### Source data

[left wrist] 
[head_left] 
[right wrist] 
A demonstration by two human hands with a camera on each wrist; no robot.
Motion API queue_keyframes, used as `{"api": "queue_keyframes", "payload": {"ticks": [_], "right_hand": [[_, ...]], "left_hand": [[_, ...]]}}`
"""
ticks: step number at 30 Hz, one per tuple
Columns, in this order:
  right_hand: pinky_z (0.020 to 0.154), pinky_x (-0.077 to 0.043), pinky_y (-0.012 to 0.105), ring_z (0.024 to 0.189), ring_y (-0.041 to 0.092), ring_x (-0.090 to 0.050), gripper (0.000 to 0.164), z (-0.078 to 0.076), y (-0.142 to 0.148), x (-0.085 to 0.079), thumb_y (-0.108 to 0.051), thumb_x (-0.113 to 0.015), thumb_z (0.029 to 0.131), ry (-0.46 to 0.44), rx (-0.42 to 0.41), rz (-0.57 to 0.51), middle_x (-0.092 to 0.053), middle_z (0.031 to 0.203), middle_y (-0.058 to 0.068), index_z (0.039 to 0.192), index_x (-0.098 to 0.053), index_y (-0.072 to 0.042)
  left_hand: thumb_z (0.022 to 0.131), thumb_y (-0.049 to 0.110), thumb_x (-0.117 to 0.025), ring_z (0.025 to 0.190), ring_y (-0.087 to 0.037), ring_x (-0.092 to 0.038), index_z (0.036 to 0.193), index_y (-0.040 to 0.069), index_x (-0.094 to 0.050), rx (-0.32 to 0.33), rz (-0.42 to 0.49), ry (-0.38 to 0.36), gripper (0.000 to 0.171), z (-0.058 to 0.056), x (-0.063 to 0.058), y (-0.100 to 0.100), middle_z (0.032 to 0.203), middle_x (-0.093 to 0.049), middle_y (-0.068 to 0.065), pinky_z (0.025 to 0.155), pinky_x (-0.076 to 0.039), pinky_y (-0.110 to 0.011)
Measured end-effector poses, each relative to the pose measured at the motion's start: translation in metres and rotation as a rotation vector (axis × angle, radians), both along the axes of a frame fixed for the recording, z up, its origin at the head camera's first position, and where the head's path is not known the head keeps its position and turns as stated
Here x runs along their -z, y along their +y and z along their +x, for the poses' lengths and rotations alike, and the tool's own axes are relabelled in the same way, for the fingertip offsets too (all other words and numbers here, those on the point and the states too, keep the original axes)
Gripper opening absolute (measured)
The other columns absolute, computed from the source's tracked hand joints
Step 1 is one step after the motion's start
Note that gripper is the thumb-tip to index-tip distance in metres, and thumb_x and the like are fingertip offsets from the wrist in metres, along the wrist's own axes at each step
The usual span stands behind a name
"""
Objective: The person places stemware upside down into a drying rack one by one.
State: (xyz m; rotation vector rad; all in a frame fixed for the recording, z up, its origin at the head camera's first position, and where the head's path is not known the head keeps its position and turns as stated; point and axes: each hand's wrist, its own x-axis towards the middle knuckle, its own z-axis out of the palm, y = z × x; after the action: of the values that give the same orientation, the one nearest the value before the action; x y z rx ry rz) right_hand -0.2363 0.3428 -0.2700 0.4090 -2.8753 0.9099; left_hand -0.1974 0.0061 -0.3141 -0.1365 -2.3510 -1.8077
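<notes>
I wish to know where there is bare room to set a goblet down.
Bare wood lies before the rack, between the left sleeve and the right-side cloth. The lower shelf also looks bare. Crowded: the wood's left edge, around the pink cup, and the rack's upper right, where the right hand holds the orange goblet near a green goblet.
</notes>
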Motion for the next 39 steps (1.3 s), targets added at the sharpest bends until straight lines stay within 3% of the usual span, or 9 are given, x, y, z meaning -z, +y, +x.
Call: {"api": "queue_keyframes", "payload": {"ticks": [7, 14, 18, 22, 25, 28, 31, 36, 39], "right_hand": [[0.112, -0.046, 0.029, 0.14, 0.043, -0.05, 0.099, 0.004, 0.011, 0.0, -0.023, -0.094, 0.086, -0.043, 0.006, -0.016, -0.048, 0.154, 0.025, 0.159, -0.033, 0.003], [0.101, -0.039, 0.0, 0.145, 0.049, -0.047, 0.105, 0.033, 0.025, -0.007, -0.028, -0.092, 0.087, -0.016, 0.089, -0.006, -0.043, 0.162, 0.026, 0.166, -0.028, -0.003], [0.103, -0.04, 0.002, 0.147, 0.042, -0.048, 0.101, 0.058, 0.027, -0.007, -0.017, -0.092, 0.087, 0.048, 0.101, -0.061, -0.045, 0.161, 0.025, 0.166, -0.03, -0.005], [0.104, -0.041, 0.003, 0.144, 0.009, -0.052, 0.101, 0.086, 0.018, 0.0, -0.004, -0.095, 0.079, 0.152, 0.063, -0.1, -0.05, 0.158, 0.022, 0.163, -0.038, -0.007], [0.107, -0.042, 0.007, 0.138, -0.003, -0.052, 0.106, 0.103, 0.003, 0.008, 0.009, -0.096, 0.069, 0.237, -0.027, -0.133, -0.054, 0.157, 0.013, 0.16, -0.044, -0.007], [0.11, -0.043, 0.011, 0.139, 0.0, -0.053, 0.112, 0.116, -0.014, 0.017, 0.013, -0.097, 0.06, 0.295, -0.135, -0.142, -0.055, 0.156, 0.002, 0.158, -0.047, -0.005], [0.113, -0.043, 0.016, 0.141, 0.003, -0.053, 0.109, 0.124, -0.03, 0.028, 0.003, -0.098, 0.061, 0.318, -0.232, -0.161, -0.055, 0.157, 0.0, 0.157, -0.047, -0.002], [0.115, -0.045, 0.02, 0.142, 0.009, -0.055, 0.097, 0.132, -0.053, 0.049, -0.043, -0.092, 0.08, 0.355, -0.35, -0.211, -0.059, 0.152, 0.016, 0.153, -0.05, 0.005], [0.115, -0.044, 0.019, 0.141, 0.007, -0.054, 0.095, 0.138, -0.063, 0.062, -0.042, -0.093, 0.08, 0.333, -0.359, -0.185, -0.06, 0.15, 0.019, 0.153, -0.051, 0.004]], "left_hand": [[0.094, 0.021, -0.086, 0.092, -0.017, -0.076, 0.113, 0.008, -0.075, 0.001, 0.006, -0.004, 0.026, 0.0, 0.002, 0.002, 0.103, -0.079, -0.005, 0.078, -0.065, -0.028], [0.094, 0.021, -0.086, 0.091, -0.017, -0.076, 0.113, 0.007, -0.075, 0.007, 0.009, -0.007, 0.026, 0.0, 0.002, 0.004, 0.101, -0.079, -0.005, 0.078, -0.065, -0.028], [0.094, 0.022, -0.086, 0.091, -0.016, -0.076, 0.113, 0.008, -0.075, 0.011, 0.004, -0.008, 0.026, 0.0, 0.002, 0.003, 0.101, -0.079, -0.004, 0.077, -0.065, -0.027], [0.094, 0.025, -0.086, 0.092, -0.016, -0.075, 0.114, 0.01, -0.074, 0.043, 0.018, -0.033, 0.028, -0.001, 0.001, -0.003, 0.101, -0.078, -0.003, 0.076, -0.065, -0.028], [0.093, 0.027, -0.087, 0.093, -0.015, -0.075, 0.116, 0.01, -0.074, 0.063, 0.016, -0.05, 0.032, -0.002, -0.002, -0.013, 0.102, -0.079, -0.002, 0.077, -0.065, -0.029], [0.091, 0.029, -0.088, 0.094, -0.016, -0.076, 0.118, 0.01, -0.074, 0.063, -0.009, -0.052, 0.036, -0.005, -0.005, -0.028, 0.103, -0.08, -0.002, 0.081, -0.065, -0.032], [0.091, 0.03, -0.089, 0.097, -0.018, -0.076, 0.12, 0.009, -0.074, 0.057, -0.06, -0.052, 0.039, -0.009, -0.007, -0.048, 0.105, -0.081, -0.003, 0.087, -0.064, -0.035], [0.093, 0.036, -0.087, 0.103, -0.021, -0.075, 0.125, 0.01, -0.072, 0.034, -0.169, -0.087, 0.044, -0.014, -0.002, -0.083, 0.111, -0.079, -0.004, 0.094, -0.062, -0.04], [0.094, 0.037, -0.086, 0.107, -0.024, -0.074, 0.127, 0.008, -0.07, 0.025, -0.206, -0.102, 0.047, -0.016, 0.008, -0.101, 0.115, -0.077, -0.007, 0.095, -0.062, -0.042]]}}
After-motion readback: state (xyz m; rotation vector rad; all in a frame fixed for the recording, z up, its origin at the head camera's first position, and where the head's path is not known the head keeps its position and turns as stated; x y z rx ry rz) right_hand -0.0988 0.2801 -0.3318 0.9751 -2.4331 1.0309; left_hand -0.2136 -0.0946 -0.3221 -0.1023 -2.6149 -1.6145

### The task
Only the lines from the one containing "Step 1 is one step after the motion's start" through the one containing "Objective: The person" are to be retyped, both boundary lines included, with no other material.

### Result below
Step 1 is one step after the motion's start
Note that gripper is the thumb-tip to index-tip distance in metres, and thumb_x and the like are fingertip offsets from the wrist in metres, along the wrist's own axes at each step
The usual span stands behind a name
"""
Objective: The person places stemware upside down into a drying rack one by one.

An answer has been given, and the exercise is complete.